* [WORK ORDER] Copy exactly the stretch of data below from the line with "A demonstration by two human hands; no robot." through the line with "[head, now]", including both of those lines.

* [DATA FOR THIS TASK]

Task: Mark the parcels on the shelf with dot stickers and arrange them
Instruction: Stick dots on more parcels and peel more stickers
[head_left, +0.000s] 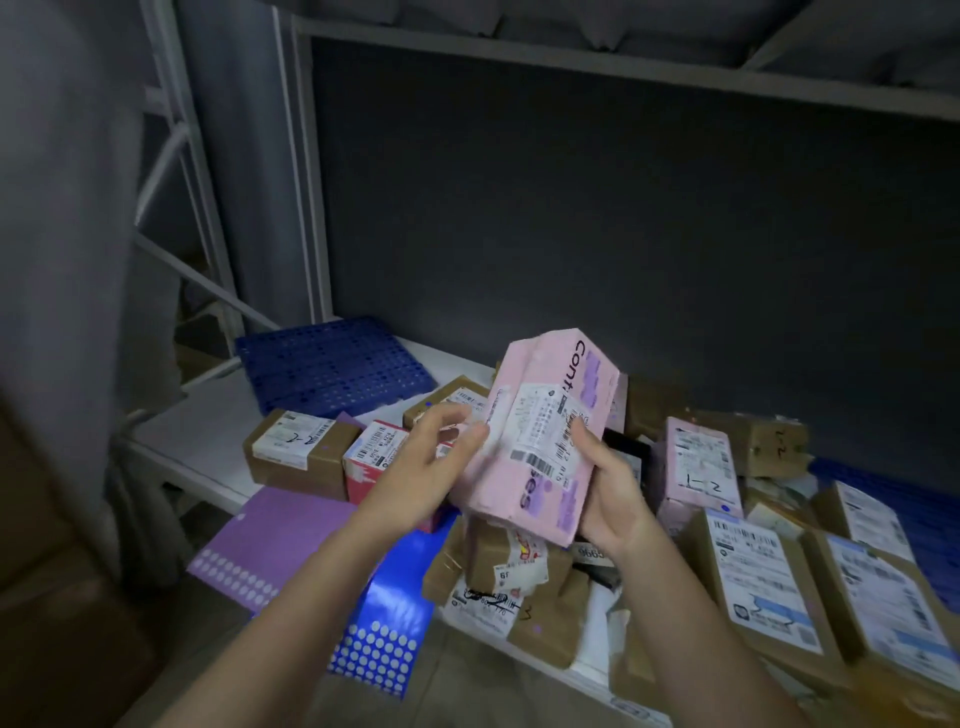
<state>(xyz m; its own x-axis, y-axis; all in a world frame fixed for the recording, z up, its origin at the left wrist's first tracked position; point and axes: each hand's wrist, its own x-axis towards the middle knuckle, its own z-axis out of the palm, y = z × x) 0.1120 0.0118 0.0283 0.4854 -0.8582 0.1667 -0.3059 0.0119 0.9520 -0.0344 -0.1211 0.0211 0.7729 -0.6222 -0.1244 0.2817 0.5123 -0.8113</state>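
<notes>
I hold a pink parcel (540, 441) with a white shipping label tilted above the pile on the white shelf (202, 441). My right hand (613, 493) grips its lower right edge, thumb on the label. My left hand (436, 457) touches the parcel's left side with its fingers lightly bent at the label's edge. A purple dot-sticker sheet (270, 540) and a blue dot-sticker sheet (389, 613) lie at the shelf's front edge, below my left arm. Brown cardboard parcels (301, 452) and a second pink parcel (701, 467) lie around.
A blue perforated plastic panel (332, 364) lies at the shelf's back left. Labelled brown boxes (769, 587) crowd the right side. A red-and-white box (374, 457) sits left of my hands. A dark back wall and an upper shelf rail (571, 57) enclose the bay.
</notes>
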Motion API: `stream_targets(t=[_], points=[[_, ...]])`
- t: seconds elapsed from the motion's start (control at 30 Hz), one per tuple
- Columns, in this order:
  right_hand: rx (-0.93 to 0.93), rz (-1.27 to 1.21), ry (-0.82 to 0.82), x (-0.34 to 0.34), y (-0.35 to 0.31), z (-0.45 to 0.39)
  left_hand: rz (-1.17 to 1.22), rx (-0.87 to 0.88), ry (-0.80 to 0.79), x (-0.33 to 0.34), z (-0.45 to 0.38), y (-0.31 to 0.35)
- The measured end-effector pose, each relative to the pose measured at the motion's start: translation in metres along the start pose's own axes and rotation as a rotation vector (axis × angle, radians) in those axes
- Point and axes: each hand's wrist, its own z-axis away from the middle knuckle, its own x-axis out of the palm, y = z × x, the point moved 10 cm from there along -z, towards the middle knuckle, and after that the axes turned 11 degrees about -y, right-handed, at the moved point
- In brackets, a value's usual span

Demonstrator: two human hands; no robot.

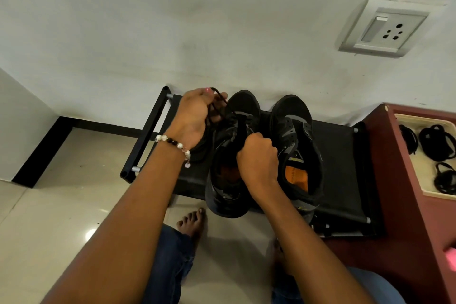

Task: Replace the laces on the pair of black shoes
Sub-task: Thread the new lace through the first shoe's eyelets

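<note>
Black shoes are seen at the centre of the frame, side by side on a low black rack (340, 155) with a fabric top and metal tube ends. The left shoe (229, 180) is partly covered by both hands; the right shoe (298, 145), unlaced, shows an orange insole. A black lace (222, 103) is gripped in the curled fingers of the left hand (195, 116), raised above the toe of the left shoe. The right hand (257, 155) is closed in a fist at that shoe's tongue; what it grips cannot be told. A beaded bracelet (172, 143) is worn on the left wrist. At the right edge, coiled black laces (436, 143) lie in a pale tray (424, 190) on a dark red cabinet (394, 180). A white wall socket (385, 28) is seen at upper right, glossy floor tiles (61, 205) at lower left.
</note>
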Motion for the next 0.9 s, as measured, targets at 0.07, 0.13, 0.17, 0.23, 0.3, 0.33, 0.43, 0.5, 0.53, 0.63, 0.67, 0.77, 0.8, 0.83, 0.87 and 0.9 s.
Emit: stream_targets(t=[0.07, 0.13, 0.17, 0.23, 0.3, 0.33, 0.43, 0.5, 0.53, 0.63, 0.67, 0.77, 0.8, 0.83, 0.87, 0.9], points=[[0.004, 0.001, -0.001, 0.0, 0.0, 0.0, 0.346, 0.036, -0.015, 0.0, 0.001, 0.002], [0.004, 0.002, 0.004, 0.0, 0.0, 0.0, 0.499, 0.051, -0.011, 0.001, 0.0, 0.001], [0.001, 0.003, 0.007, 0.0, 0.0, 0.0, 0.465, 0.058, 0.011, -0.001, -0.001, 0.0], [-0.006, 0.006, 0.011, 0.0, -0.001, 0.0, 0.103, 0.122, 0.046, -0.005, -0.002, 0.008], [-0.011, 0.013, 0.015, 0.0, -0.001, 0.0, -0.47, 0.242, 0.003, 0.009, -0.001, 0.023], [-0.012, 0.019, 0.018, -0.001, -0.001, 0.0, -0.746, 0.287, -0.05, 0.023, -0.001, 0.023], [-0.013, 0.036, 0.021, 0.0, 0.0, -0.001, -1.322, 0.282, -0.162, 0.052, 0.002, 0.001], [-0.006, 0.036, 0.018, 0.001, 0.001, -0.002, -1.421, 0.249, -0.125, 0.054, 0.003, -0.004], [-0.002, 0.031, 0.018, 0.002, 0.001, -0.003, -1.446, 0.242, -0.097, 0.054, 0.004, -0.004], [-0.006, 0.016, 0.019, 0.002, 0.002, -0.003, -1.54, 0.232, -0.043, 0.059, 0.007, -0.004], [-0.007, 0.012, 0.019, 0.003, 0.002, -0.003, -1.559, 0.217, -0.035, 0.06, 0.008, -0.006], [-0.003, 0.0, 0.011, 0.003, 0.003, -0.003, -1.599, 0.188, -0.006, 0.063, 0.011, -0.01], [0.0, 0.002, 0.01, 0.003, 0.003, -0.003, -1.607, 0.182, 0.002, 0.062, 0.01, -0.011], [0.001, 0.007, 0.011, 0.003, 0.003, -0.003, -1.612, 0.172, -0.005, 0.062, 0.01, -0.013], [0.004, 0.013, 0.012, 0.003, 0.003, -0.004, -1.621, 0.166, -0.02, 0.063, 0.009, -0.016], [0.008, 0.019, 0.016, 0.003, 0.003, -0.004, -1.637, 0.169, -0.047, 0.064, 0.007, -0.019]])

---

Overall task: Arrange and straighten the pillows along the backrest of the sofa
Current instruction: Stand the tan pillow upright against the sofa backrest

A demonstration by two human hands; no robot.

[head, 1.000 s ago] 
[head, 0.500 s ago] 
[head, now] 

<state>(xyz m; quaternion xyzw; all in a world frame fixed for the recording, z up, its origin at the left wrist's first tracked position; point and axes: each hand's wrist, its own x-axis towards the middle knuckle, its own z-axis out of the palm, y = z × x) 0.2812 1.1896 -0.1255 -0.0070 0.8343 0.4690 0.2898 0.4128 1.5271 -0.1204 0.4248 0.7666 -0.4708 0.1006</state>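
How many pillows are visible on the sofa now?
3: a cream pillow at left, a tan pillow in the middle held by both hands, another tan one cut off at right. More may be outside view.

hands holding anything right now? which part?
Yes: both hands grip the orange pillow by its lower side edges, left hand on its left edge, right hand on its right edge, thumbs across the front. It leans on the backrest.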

* [ANSWER SPACE]
A demonstration by two human hands; no robot.

[head, 1.000 s ago] 
[head, 0.500 s ago] 
[head, now] 

No more output is expected.